The LA held that there was no valid cause for petitioners' dismissal. The LA also stressed
that the resignation letters submitted by petitioners to the Company were pro-forma, thus, were
involuntary, and that petitioners were tricked into executing the same in exchange for their
monetary claims.

On appeal before the NLRC, reversed the LA Decision finding that petitioners'
resignation was voluntary as shown by their expression of gratitude and appreciation to the
Company for the opportunity given to them. Further, the quitclaim and waiver executed by
petitioners confirmed their resignation from the company. 

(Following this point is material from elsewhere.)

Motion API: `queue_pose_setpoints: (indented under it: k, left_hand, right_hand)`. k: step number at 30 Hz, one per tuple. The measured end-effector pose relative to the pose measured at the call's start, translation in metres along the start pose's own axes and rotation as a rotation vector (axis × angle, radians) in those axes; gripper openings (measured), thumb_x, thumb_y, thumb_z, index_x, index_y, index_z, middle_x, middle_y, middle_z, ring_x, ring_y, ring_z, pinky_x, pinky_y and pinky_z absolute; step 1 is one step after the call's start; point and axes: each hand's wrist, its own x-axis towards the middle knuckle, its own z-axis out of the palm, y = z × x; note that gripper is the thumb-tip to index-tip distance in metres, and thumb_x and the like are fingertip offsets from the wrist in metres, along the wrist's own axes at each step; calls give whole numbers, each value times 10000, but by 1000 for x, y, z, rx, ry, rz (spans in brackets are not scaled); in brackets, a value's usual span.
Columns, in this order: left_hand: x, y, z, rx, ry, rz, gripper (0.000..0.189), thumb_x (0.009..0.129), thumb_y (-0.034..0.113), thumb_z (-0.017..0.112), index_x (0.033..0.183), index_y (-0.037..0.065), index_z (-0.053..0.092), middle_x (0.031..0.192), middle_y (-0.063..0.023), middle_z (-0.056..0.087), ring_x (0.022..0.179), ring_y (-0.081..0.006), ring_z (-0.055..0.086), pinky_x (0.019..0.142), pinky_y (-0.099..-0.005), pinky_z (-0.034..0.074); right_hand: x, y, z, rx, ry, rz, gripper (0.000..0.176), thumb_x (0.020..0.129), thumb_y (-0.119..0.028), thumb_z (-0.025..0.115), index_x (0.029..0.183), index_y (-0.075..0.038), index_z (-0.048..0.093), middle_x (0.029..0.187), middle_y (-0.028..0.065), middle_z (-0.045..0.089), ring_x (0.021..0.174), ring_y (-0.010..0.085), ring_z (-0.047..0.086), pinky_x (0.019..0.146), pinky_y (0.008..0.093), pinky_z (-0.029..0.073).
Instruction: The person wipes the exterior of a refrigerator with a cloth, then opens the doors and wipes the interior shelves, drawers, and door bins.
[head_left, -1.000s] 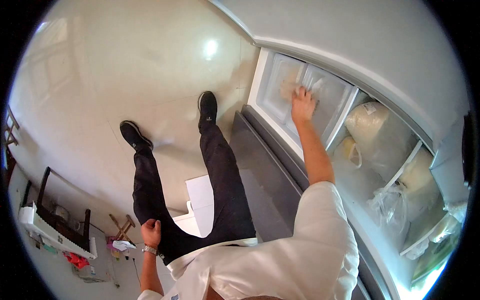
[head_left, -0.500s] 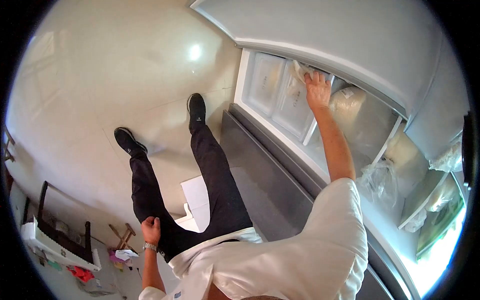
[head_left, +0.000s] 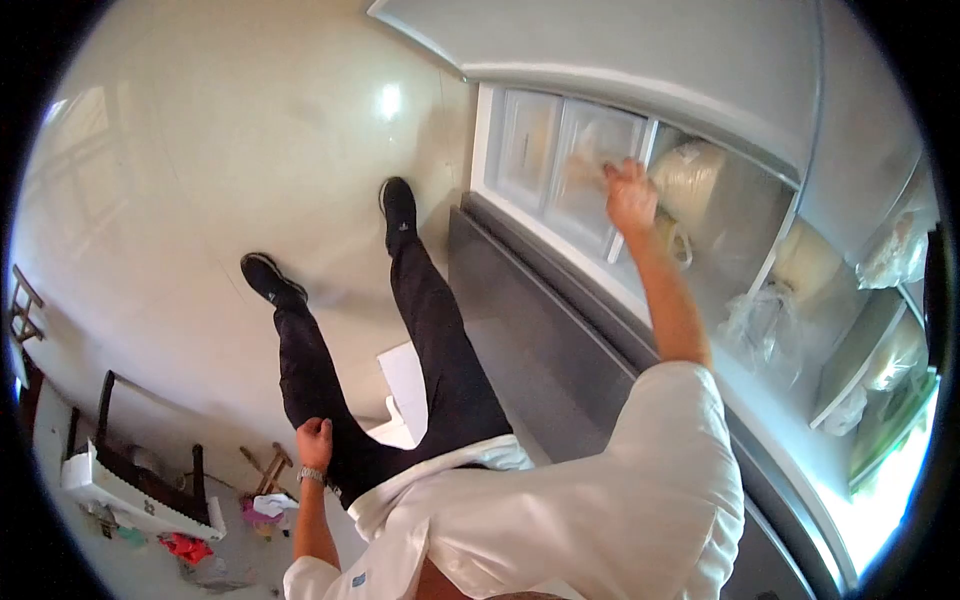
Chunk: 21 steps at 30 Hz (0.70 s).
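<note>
My right hand (head_left: 631, 198) reaches into the open fridge compartment (head_left: 625, 282), fingers pinched on the edge of a thin, pale plastic bag (head_left: 588, 175) that is smeared by motion. Under the bag lie clear plastic bins (head_left: 572, 208). Just right of the hand, past a white divider, sits a bulky bag with pale contents (head_left: 690, 180), with a small yellowish loop (head_left: 681, 245) below it. My left hand (head_left: 314, 442), with a watch at its wrist, is curled closed by my left thigh, with nothing visible in it.
A grey fridge door (head_left: 640, 35) stands open above the compartment, and a dark grey drawer front (head_left: 540, 340) lies beside my legs. More bags (head_left: 765, 325) fill shelves at the right. A wooden stool (head_left: 268, 470) and a white-edged rack (head_left: 140, 495) stand at lower left.
My right hand has moved slightly down, and the pale bag has shifted down and left with it. The yellowish loop now shows. The view has shifted slightly; my left hand remains by the thigh.
</note>
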Motion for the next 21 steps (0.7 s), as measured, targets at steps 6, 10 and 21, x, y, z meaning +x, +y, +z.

Aggrieved, petitioners filed a Petition for Certiorari before the CA ascribing upon the
NLRC grave abuse of discretion amounting to lack or excess of jurisdiction when it held that no
illegal dismissal took place and that petitioners voluntarily resigned from the Company but the
petitioner claim that they were deceived into resigning.
The CA concluded that petitioners failed to substantiate their claim of vitiated consent.

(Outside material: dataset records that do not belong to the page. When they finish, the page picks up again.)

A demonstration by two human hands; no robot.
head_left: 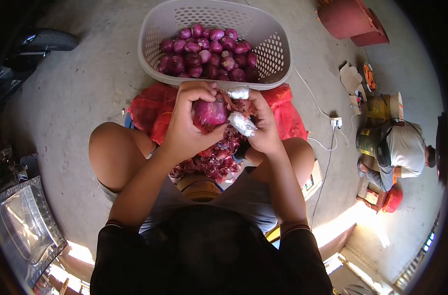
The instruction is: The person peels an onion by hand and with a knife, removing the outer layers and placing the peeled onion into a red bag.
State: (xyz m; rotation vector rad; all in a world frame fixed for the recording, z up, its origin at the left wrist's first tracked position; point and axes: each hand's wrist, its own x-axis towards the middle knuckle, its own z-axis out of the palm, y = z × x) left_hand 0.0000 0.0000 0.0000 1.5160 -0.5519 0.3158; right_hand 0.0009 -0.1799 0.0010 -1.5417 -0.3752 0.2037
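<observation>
My left hand (pixel 184 128) is wrapped around a red onion (pixel 211 113), its smooth purple side facing up. Close beside it, my right hand (pixel 263 128) has silvery foil wraps (pixel 241 124) on the thumb and a finger. Between those two digits is a dry, papery piece of onion skin (pixel 243 106) at the onion's right side. Below both hands lies a heap of loose onion skins (pixel 211 164) between my legs. Just beyond my hands stands a grey plastic basket (pixel 150 54) holding many shiny red onions (pixel 215 47).
Red mesh sacking (pixel 289 115) lies under and around my hands. At right, a co-worker (pixel 406 147) bends over near buckets (pixel 379 107). A power strip (pixel 336 121) with cords rests on the concrete floor. Red tubs (pixel 349 19) stand at upper right, a wheel (pixel 49 39) at upper left.
</observation>
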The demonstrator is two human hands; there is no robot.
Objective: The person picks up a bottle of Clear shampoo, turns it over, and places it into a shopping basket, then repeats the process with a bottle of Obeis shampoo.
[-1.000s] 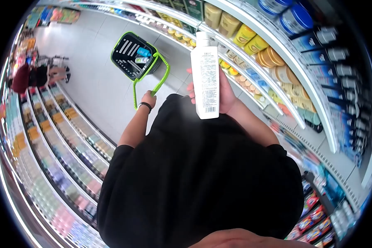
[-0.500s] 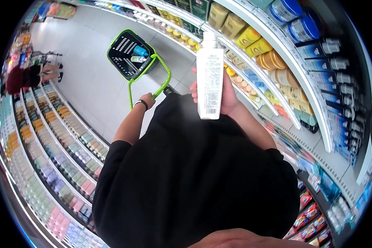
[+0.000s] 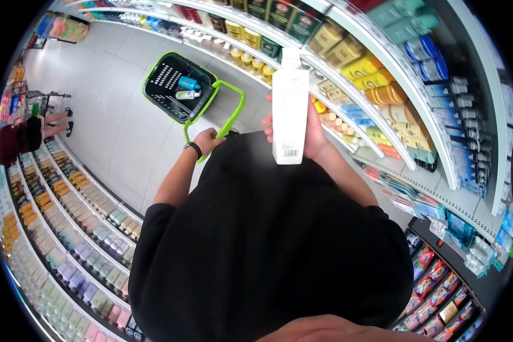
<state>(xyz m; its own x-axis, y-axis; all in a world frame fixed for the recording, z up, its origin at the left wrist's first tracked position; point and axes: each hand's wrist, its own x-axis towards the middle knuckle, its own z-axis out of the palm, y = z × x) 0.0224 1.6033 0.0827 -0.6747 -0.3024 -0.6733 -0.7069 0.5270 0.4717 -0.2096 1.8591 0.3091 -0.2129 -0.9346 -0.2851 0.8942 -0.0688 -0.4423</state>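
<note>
In my right hand (image 3: 315, 128) is a tall white pump bottle (image 3: 290, 114), held upright in front of my chest. Its printed side and barcode face me, and it hides most of my palm; some fingertips show at its left edge. My left hand (image 3: 207, 141), with a dark band at the wrist, is closed around the green handle (image 3: 233, 108) of a black shopping basket (image 3: 168, 94). Inside the basket lie a blue bottle (image 3: 188, 83) and a white-and-green bottle (image 3: 187, 95).
Shelves of bottles and boxes (image 3: 251, 37) curve along my right. Another long shelf (image 3: 85, 239) of pastel packages runs on my left. A person (image 3: 31, 137) stands at the far left by a cart (image 3: 45, 97). Grey tiled floor (image 3: 119, 114) lies between the shelves.
The view has shifted and turned slightly against the shelves. Relative to me, the basket has swung a little and its handle has tilted right. Both hands keep their holds.
</note>
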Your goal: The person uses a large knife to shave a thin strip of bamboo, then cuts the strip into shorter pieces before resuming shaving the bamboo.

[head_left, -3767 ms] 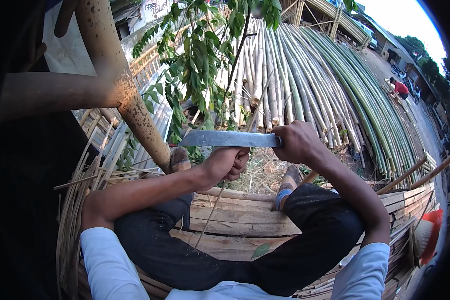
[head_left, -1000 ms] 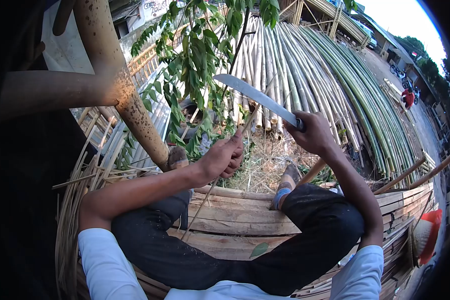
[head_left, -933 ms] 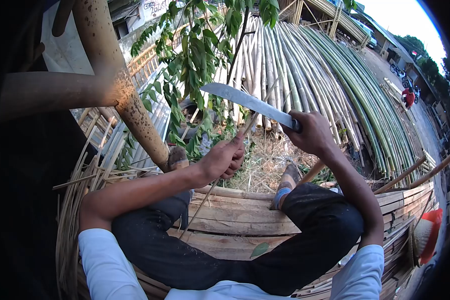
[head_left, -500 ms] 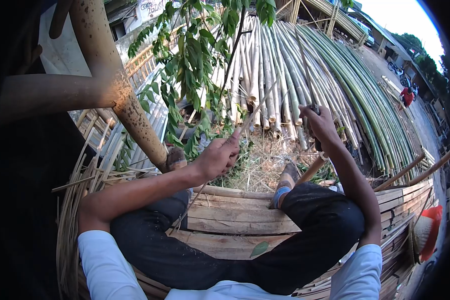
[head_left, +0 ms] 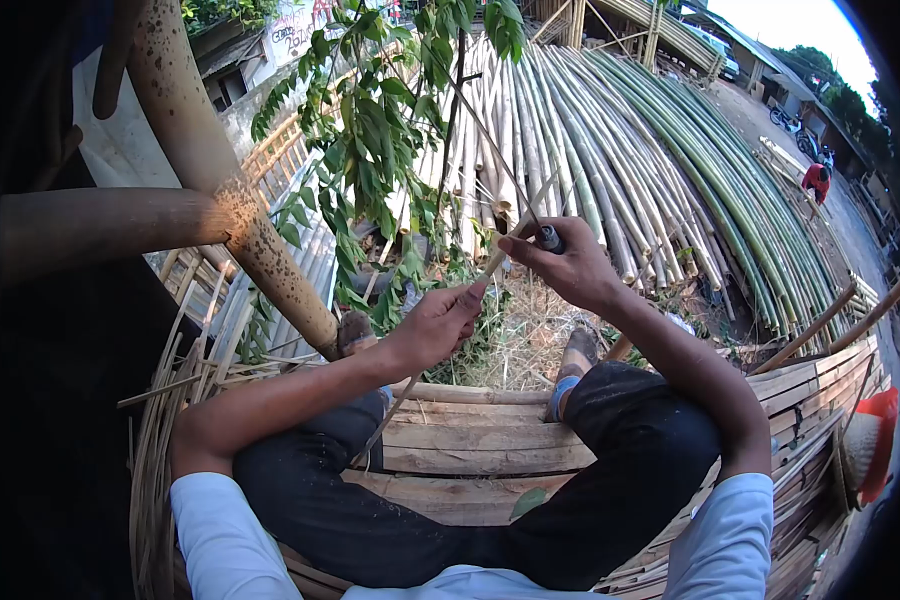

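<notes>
I sit cross-legged in black trousers on a bamboo slat platform [head_left: 470,440]. My left hand [head_left: 435,325] pinches a thin bamboo strip [head_left: 500,255] that slants from my left knee up toward the pole pile. My right hand [head_left: 570,270] is closed on the handle of a long knife [head_left: 548,238]. Its blade [head_left: 490,150] shows edge-on, pointing up and away to the left. The right hand sits just above and right of the left, close to the strip's upper end.
A thick spotted bamboo post [head_left: 240,200] with a horizontal crosspiece [head_left: 100,225] stands at left, and a leafy branch [head_left: 370,130] hangs ahead. A large pile of bamboo poles [head_left: 620,130] lies beyond. Loose strips [head_left: 160,420] curl at left. A person in red [head_left: 818,180] is far right.
The knife went from lying flat above my left hand to raised, then turned edge-on. My right hand has come left to the strip's upper end. The left hand kept hold of the strip.
</notes>
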Available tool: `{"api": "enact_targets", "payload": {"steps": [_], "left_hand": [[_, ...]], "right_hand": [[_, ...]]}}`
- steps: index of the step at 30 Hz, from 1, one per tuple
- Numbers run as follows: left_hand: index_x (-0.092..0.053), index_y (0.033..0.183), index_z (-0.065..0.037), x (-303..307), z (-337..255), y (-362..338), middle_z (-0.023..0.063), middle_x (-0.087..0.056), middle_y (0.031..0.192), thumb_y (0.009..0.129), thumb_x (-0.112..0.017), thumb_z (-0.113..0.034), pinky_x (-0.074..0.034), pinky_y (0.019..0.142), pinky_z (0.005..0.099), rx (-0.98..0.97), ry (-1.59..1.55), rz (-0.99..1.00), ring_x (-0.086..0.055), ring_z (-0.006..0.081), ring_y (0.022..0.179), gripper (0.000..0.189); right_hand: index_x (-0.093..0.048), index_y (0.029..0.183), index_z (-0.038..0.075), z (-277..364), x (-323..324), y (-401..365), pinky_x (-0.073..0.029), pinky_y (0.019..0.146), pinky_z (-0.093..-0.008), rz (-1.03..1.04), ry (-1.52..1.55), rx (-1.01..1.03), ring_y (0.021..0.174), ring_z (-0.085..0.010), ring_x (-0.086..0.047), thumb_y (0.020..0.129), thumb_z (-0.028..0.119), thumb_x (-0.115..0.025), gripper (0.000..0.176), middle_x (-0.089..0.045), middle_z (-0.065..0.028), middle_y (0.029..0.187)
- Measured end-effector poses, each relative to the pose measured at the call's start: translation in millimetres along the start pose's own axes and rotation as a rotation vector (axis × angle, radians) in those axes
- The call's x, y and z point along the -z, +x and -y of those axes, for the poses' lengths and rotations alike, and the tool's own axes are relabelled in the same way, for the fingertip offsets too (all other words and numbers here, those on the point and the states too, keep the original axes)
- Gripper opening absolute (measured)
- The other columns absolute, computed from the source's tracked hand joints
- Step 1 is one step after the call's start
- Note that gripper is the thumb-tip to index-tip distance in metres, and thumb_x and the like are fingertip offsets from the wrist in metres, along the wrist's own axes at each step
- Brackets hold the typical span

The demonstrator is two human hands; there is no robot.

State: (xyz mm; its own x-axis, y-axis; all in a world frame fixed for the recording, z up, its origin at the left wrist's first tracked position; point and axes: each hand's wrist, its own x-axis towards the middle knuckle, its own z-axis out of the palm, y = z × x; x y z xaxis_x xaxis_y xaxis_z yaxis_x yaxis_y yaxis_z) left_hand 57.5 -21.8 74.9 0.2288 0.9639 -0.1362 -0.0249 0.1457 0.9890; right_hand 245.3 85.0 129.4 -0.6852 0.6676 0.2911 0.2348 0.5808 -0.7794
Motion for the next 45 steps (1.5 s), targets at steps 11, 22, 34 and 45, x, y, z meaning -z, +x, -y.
{"api": "enact_targets", "payload": {"steps": [11,22,34,45], "left_hand": [[-0.042,0.081,-0.009,6,7,-4,-0.0059,-0.034,0.064,0.099,-0.036,-0.049,-0.027,0.044,0.0193,-0.100,0.071,0.084,-0.031,0.0027,0.051,0.044],[-0.040,0.079,-0.012,8,-5,-5,-0.0075,-0.029,0.059,0.098,-0.036,-0.052,-0.021,0.039,0.0214,-0.035,-0.025,-0.109,-0.025,0.0026,0.045,0.045],[-0.037,0.076,-0.012,1,-6,-9,-0.0054,-0.025,0.055,0.102,-0.036,-0.039,-0.014,0.035,0.0239,-0.018,-0.143,-0.052,-0.020,0.0044,0.039,0.037],[-0.035,0.076,-0.014,1,-12,-10,-0.0068,-0.023,0.054,0.101,-0.035,-0.043,-0.013,0.034,0.0237,0.036,-0.175,-0.109,-0.018,0.0037,0.038,0.039]], "right_hand": [[-0.061,0.082,0.003,-1,16,-1,-0.025,0.039,-0.0214,-0.330,0.544,-0.108,0.043,-0.0022,-0.035,0.092,0.025,-0.062,0.024,-0.043,0.0057,0.054],[-0.069,0.085,0.007,4,16,-14,-0.047,0.054,-0.0392,0.034,-0.532,0.025,0.053,-0.0262,-0.063,0.080,0.031,-0.067,0.025,-0.060,-0.0097,0.056],[-0.068,0.074,0.009,8,1,-10,-0.049,0.052,-0.0390,0.099,-0.836,0.091,0.050,-0.0277,-0.062,0.070,0.023,-0.070,0.015,-0.060,-0.0091,0.054],[-0.068,0.069,0.008,-21,10,-7,-0.048,0.052,-0.0394,0.032,-0.931,0.038,0.048,-0.0282,-0.060,0.067,0.020,-0.066,0.013,-0.059,-0.0108,0.052]]}}
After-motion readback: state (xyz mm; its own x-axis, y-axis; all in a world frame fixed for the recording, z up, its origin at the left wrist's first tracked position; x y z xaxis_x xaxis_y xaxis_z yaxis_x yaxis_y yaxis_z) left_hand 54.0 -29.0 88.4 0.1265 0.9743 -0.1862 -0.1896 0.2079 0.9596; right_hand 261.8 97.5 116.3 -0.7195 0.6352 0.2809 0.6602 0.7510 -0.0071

Other than their respective affidavits, no controverting evidence was adduced by petitioners to
refute the fact that they voluntarily filed their respective resignation letters with the Company
and that the same were accepted by respondents. The appellate court further emphasized that
petitioners processed the documents to be accomplished by resigning employees and they were
paid their separation and other monetary benefits. Petitioners did not question the reasonableness
of the amount given by the Company and in fact executed a quitclaim and waiver therefor
without evidence of force and intimidation employed by the Company. Thus, the appellate court
upheld petitioners' resignation and quitclaim as valid and binding.
ISSUE:
Are the petitioners constructively dismissed from employment a question of fact which
can be entertained by the Court?
RULING:
Yes. Petitioners were constructively dismissed from employment is evidently factual
because it requires an examination of the evidence on record.
As a general rule, A petition for review on certiorari under Rule 45 of the Rules of Court
should cover only questions of law. However, The Court has enumerated several exceptions to
this rule:
(1) the conclusion is grounded on speculations, surmises or conjectures;
(2) the inference is manifestly mistaken, absurd or impossible;
(3) there is grave abuse of discretion;
(4) the judgment is based on misapprehension of facts;
(5) the findings of fact are conflicting;
(6) there is no citation of specific evidence on which the factual findings are based;
(7) the findings of absence of facts are contradicted by the presence of evidence on record;
(8) the findings of the CA are contrary to those of the trial court;
(9) the CA manifestly overlooked certain relevant and undisputed facts that, if properly
considered, would justify a different conclusion;
(10) the findings of the CA are beyond the issues of the case; and
(11) such findings are contrary to the admissions of both parties.
Here, the factual findings of the LA conflict with that of the NLRC and the CA. In
particular, the arbiter found facts supporting the conclusion that there was constructive dismissal,
while the NLRC and the CA found none. Considering the different findings of fact and
conclusions of law of the arbiter and the appellate court, the Court shall entertain this petition,
although it involves questions of fact.